Qatar's World Cup organizers have announced that a worker employed in the construction of one of the stadiums for the 2022 tournament has died in a "work-related" incident.

It is the first time World Cup organizers in Qatar have announced a work-related death in regard to the tournament.

"It is with deep regret we announce a work-related fatality on one of our projects" following "an incident on Al-Wakrah Stadium on Saturday morning," said the Supreme Committee for Delivery and Legacy.

"A full investigation is underway to determine the factors which contributed to the death of one of our workers," it added.

The statement did not identify the worker or give details on the nature of the incident.

Qatar has been widely condemned for its treatment of foreign workers.

The issue of deaths among migrant laborers helping build stadiums for its $30 billion tournament has long proved controversial.

Critics have claimed that 1,200 workers have already died and up to 4,000 could perish before the World Cup begins, a figure vehemently denied by Qatar.

Qatar has an estimated 1.6 million migrant workers, more than 85 percent of the entire workforce, according to government figures released at the end of 2015.

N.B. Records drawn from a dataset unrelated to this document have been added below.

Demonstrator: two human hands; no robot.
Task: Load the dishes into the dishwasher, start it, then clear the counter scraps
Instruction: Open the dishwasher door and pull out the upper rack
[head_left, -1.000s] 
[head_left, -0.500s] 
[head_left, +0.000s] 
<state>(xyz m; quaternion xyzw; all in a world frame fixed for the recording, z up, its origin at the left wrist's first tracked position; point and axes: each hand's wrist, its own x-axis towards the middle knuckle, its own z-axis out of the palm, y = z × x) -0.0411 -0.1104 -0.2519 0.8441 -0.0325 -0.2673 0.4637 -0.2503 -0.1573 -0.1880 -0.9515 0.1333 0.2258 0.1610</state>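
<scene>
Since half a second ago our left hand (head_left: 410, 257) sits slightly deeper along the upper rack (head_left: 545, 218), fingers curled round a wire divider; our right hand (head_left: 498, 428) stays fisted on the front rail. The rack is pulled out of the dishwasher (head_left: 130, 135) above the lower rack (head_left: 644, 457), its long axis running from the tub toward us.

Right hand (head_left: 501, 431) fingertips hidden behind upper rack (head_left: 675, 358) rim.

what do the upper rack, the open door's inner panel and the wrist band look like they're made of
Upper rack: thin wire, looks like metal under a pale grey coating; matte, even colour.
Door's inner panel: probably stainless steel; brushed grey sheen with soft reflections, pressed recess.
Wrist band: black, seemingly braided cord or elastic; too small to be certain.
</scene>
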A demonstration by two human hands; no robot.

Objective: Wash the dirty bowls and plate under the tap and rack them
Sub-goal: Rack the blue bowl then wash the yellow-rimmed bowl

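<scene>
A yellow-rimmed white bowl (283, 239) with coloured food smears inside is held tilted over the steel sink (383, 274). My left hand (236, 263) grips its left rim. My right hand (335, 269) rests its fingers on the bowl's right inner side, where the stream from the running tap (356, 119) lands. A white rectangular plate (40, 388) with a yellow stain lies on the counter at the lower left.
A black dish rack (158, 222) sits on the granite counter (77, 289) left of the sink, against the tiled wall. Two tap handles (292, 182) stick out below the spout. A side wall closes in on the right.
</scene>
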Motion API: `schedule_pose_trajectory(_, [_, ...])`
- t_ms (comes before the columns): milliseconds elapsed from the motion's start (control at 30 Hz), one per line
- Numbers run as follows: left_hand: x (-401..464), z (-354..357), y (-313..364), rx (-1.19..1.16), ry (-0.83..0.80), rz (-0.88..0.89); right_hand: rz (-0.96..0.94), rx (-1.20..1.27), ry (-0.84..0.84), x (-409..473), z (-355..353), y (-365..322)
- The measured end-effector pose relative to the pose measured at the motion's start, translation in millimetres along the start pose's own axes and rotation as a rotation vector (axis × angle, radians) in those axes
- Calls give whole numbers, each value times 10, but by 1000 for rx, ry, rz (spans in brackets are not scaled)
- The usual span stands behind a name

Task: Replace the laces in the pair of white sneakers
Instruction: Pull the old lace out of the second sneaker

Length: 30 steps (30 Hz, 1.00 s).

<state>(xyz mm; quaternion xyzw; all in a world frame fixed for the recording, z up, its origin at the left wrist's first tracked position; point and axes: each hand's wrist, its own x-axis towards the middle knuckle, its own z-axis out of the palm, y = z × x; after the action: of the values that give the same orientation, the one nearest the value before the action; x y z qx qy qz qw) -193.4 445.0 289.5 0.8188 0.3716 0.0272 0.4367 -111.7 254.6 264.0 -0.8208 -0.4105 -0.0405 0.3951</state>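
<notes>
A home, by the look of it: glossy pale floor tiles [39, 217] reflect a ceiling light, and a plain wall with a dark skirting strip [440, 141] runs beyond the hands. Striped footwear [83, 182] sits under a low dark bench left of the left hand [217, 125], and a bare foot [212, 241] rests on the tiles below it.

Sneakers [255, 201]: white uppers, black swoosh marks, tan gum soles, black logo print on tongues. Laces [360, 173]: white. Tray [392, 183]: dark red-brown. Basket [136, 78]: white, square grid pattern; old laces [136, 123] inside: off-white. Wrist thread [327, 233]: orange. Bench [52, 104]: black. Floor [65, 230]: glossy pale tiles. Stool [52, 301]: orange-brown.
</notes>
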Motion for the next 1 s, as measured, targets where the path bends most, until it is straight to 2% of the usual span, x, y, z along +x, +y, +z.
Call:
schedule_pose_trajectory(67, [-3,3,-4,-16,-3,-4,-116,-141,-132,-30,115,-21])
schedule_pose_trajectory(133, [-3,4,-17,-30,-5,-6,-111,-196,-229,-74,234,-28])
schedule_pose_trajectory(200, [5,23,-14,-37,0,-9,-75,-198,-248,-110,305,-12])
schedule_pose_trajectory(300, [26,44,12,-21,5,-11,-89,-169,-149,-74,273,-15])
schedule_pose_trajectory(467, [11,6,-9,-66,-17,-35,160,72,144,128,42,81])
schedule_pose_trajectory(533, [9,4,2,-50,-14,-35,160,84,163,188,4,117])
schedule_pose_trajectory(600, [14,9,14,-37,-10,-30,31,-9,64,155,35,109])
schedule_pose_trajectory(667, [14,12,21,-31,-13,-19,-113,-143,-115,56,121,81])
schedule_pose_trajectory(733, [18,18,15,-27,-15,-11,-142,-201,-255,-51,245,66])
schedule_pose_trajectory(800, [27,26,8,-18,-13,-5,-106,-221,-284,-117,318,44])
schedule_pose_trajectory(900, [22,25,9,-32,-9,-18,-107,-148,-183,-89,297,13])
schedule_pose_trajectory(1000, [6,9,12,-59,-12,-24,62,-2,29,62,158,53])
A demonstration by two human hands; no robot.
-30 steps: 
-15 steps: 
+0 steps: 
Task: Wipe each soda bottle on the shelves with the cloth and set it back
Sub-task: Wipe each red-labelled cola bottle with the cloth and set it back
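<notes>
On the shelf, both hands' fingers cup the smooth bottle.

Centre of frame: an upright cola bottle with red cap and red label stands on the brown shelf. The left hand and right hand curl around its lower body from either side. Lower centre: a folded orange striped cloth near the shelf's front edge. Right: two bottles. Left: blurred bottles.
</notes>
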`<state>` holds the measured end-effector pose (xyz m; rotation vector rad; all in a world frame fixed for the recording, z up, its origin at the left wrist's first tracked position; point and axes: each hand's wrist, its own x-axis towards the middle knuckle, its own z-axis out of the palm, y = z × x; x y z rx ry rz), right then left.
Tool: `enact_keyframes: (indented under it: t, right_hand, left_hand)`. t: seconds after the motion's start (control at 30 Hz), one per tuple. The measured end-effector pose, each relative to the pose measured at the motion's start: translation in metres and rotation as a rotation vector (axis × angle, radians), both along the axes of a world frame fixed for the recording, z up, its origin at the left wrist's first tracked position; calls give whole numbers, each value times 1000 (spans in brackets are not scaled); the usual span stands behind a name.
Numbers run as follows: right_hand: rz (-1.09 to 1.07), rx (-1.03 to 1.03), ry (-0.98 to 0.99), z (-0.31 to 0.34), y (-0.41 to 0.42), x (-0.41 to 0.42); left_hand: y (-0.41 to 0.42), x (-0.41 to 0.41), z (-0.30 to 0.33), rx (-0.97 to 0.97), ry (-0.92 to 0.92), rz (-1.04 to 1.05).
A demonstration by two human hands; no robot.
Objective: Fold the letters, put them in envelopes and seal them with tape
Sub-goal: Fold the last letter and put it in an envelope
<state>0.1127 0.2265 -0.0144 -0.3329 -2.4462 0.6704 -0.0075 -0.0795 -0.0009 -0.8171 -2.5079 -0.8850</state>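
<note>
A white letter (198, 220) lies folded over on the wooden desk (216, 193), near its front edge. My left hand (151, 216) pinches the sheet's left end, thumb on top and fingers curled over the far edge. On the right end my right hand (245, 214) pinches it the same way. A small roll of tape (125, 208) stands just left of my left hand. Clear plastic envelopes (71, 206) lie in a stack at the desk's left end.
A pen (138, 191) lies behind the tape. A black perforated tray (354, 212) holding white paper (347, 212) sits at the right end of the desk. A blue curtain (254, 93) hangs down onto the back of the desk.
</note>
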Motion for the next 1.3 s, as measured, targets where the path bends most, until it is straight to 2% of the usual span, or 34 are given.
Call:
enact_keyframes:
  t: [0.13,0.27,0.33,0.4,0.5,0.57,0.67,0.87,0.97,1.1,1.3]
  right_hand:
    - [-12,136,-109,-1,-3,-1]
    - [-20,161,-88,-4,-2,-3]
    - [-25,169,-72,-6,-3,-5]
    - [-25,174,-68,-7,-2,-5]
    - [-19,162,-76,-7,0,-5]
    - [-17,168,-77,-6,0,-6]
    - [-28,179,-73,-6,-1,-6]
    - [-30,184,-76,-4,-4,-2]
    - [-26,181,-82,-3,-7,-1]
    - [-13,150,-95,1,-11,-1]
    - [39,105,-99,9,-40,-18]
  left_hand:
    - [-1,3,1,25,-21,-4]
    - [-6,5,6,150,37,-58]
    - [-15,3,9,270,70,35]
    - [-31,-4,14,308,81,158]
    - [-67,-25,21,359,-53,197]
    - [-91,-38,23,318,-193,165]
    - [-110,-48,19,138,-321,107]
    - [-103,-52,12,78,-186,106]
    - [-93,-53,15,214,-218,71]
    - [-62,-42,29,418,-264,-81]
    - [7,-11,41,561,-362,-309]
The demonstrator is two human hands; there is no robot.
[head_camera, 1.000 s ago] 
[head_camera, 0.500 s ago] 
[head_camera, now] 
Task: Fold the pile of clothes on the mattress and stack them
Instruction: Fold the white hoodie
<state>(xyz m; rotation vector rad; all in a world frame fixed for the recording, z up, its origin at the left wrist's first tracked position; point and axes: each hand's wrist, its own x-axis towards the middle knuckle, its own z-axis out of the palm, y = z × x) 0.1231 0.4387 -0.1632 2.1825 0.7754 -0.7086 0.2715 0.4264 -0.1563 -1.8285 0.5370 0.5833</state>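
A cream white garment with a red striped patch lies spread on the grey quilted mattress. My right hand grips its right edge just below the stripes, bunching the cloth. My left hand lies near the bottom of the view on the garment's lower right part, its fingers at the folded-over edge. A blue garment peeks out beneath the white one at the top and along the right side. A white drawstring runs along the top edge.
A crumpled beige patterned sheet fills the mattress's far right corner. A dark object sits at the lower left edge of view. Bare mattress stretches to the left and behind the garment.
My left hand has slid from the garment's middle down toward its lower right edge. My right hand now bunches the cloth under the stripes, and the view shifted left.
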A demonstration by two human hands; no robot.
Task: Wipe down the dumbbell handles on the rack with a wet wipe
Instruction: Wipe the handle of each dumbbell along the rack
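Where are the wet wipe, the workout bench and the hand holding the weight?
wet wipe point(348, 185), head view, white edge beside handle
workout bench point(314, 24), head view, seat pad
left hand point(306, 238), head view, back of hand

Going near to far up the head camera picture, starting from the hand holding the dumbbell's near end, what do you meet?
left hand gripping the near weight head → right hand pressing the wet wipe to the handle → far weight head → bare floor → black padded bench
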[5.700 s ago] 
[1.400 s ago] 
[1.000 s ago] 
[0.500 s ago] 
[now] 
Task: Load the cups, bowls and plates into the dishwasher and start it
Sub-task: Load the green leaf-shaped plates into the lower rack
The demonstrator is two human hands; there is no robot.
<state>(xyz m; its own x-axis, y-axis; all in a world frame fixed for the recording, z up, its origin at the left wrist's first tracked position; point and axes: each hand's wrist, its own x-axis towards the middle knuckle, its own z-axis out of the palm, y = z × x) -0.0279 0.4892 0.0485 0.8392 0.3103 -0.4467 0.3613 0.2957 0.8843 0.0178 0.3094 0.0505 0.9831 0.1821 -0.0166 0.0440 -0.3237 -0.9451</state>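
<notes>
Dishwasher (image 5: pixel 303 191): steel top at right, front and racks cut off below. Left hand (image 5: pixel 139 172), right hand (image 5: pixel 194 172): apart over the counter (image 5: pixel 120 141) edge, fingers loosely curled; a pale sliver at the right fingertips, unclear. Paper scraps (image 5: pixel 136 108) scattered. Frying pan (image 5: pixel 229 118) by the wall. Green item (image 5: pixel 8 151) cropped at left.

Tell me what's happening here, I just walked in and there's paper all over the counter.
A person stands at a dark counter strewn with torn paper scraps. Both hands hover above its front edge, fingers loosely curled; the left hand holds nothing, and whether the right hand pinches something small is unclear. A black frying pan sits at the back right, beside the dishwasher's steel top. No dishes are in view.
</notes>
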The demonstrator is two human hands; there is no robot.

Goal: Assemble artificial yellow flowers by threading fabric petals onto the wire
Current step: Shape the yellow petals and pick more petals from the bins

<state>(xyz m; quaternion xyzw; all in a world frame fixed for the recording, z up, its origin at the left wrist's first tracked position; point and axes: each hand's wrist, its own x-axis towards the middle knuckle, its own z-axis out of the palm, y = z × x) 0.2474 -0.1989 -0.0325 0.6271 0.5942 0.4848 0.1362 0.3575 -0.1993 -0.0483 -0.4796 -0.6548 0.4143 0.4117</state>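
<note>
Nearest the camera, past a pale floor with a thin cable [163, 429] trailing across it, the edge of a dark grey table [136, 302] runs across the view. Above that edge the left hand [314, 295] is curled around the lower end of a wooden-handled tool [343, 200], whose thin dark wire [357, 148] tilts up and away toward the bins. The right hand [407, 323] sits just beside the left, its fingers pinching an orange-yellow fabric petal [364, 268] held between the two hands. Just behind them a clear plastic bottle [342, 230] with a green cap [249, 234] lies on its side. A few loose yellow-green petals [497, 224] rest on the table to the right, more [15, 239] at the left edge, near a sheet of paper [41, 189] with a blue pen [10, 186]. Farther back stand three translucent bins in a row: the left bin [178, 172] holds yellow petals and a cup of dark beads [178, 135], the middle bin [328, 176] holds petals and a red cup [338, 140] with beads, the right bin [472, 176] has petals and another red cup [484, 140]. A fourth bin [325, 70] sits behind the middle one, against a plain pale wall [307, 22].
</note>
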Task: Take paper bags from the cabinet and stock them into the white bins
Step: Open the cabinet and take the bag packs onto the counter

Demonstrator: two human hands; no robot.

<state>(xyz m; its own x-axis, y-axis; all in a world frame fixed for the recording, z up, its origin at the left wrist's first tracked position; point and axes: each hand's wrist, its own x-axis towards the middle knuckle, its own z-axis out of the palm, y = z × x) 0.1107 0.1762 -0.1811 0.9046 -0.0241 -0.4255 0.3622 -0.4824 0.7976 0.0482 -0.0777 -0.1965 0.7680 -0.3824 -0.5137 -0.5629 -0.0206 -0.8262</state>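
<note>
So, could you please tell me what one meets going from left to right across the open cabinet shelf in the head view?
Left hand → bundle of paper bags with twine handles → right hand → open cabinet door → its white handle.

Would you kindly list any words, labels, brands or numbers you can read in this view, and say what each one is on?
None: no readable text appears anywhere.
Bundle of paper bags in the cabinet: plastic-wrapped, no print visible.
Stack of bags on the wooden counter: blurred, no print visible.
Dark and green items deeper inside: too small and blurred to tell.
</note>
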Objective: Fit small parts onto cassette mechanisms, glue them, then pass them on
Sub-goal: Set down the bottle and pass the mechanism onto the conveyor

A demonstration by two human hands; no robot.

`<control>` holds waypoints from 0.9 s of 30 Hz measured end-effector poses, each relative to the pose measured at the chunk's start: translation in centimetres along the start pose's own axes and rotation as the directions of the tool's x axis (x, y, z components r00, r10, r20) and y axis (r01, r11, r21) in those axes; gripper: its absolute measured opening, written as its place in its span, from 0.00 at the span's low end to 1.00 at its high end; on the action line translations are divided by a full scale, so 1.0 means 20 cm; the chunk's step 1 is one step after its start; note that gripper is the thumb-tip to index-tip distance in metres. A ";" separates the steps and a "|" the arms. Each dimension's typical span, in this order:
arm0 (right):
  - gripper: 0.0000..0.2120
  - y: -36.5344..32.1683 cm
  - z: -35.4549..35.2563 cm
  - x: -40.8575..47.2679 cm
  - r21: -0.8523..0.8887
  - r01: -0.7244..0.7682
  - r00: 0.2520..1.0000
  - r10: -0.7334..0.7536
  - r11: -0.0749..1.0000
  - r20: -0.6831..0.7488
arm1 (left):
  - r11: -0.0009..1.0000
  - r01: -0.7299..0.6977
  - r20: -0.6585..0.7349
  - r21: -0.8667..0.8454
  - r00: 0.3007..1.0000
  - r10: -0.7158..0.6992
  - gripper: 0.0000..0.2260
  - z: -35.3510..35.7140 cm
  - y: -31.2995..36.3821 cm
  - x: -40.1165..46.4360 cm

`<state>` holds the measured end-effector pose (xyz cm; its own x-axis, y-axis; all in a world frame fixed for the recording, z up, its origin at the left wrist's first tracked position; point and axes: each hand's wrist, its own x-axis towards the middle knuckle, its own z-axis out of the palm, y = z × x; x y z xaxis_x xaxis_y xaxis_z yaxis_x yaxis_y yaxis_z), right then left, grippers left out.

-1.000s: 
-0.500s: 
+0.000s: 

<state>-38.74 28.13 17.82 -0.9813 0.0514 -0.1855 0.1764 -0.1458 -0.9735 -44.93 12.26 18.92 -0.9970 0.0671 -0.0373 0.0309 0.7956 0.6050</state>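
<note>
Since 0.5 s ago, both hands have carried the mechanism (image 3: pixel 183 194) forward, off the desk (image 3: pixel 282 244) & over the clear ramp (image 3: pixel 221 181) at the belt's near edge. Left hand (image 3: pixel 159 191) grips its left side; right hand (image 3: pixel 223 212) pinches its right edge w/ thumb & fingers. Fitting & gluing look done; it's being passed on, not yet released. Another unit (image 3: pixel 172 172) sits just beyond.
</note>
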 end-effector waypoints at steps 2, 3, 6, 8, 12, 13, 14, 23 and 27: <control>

The number of workers employed on World Cup sites in Qatar is expected to peak at 36,000 by 2018.

In February, organizers said six laborers building stadiums for the tournament suffered work-related injuries last year but there were no fatalities.

In May, it was announced an investigation had been launched into the death of an Indian worker at the Al-Bayt stadium, but organizers denied his death was work-related.

Shaped to look like a traditional dhow boat, Al-Wakrah stadium has a capacity of 40,000 and will be used up to the quarter-final stages in 2022.